[Mlir-commits] [mlir] [mlir][amdgpu] Add support for multi-dim arith.truncf/extf fp8 lowering (PR #98074)
Rob Suderman
llvmlistbot at llvm.org
Mon Jul 8 13:33:17 PDT 2024
https://github.com/rsuderman created https://github.com/llvm/llvm-project/pull/98074
The existing `fp8` lowering from `arith` to `amdgpu` bails out on the multidimensional case. We can handle this by `vector.shape_cast` collapsing to the 1-D case on extraction and re-casting back to the desired output shape.
>From c71df3b8206ca11a8b20177beb147041b3630f5f Mon Sep 17 00:00:00 2001
From: Rob Suderman <rob.suderman at gmail.com>
Date: Mon, 8 Jul 2024 13:30:06 -0700
Subject: [PATCH] [mlir][amdgpu] Add support for multi-dim arith.truncf/extf
fp8 lowering
The existing `fp8` lowering from `arith` to `amdgpu` bails out on the
multidimensional case.
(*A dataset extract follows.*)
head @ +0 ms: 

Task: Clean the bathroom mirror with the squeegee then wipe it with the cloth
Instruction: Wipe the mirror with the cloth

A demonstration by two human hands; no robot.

We can handle this by `vector.shape_cast`
collapsing to the 1-D case on extraction and re-casting back to the
desired output shape.
---
.../ArithToAMDGPU/ArithToAMDGPU.cpp | 56 +++++++++++++-----
.../ArithToAMDGPU/8-bit-floats.mlir | 58 +++++++++++++++++++
2 files changed, 98 insertions(+), 16 deletions(-)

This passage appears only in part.